§ How to complete this task:
The expected output is the complete listing, copied exactly.

§ Data block:
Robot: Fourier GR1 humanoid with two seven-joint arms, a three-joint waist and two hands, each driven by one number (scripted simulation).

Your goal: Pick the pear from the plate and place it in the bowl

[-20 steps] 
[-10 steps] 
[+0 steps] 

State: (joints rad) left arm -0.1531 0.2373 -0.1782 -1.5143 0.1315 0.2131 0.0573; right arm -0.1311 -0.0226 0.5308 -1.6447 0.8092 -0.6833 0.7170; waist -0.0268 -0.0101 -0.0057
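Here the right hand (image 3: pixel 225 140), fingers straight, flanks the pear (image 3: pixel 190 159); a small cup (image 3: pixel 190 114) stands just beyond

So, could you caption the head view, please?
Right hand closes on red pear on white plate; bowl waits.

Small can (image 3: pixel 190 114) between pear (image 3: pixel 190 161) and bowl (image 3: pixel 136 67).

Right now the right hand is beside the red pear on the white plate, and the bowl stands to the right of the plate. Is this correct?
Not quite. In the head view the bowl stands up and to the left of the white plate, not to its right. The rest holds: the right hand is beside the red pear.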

§ Response:
Robot: Fourier GR1 humanoid with two seven-joint arms, a three-joint waist and two hands, each driven by one number (scripted simulation).

Your goal: Pick the pear from the plate and place it in the bowl

[-20 steps] 
[-10 steps] 
[+0 steps] 

State: (joints rad) left arm -0.1531 0.2373 -0.1782 -1.5143 0.1315 0.2131 0.0573; right arm -0.1311 -0.0226 0.5308 -1.6447 0.8092 -0.6833 0.7170; waist -0.0268 -0.0101 -0.0057
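Here the right hand (image 3: pixel 225 140), fingers straight, flanks the pear (image 3: pixel 190 159); a small cup (image 3: pixel 190 114) stands just beyond

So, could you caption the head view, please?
Right hand closes on red pear on white plate; bowl waits.

Small can (image 3: pixel 190 114) between pear (image 3: pixel 190 161) and bowl (image 3: pixel 136 67).

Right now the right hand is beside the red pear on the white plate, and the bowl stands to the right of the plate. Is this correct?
Not quite. In the head view the bowl stands up and to the left of the white plate, not to its right. The rest holds: the right hand is beside the red pear.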

For this exercise, nothing further remains to be done.